◆ **Task description**
Without including any images, please transcribe all the lines below exactly.

◆ **Material provided**
-*-*-

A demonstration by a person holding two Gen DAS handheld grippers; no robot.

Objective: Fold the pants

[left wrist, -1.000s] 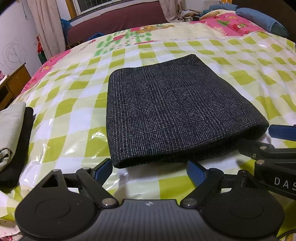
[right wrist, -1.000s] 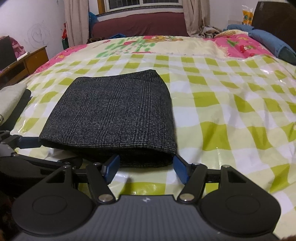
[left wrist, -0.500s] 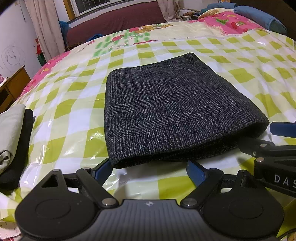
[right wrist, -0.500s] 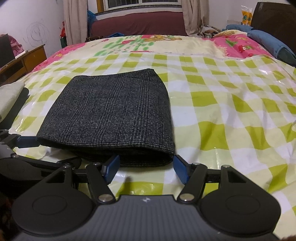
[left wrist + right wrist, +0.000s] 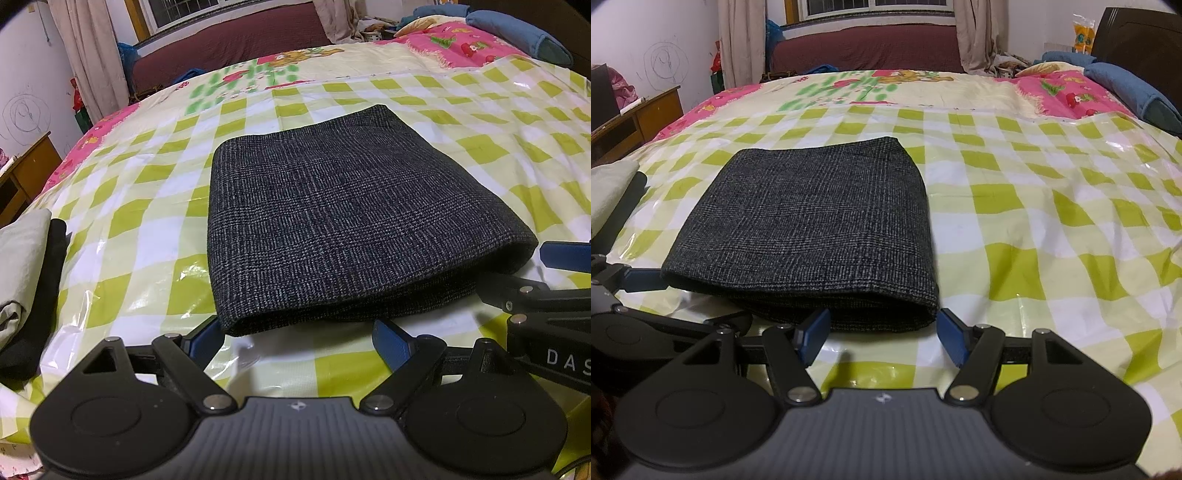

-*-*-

◆ **Written answer**
A demonstration by a person holding two Gen DAS handheld grippers; no robot.

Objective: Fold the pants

[left wrist, -1.000s] 
[right wrist, -1.000s] 
[left wrist, -0.500s] 
[right wrist, -0.500s] 
[left wrist + right wrist, +0.000s] 

The answer is complete, and the exercise is done.